Si on a vu un certain brouhaha médiatique autour de la sortie du premier essai d’Annie Cloutier, formée à la sociologie mais connue davantage comme auteure de romans — Une belle famille (Triptyque, 2012) —, le réel débat sur la façon de penser la maternité et de considérer les mères à la maison à travers une pensée et une stratégie féministes n’aura finalement pas eu lieu. Cloutier veut démontrer ici que le féminisme au Québec s’est acoquiné au néolibéralisme, devenant du coup exclusif et excluant.
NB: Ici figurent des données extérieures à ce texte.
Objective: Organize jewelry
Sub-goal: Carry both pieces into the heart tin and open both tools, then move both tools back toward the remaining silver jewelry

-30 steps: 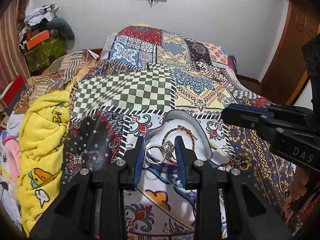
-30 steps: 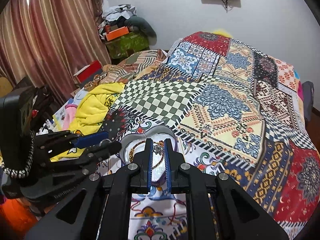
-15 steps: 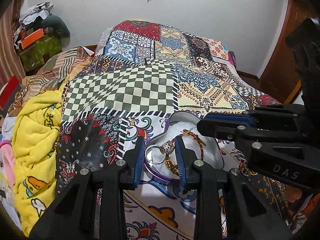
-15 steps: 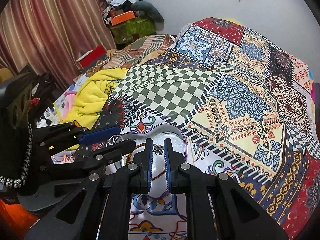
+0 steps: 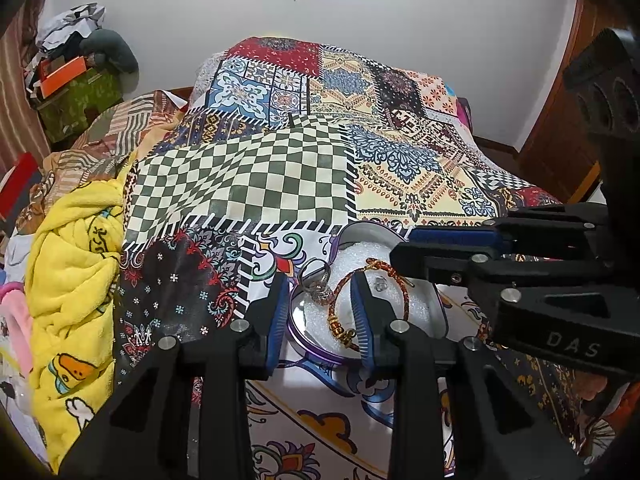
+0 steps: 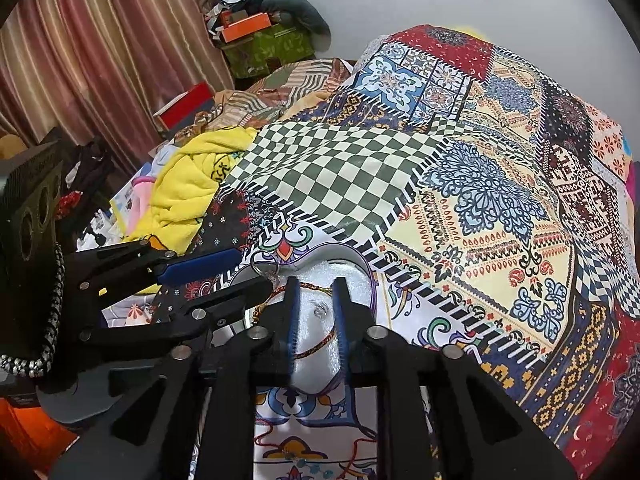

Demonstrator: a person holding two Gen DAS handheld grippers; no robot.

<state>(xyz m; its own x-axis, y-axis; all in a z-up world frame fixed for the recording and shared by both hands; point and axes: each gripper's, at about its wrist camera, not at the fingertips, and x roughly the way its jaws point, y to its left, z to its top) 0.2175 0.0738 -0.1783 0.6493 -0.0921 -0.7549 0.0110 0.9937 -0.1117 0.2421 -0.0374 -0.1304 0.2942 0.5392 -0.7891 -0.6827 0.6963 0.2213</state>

Si on la suit lorsqu’elle analyse les politiques familiales et ce qu’elles insinuent comme suggestions sociales, l’auteure se perd rapidement dans les stéréotypes — son portrait final de la mère conciliant travail-famille n’est que caricature —, les surgénéralisations, les sources faibles (la romancière américaine Elizabeth Gilbert ? ses amies ?…) et des fautes qui n’auraient pas dû survivre à l’édition (« ne consacrent par la part congrue de leur enfance » ; « la bonne fois des militantes féministes »). Plus on avance dans la lecture, plus la pensée s’amenuise, grugée par les témoignages intimes de l’auteure. Au lieu d’apporter densité, émotivité, intuitivité, comme c’est le cas lorsque la réflexion est solide (les meilleurs Nancy Huston ; Siri Husvedt, ou, ici, Nicolas Lévesque), ces « ego-arguments » démolissent d’eux-mêmes la construction. Exemple ? « Mais l’instinct maternel existe. Je suis cet instinct. Il est moi. » Eh ben. Un livre faible à penser et faible tout court, sur un sujet qui devrait pourtant se retrouver davantage, et d’autant plus intelligemment, sur la place publique.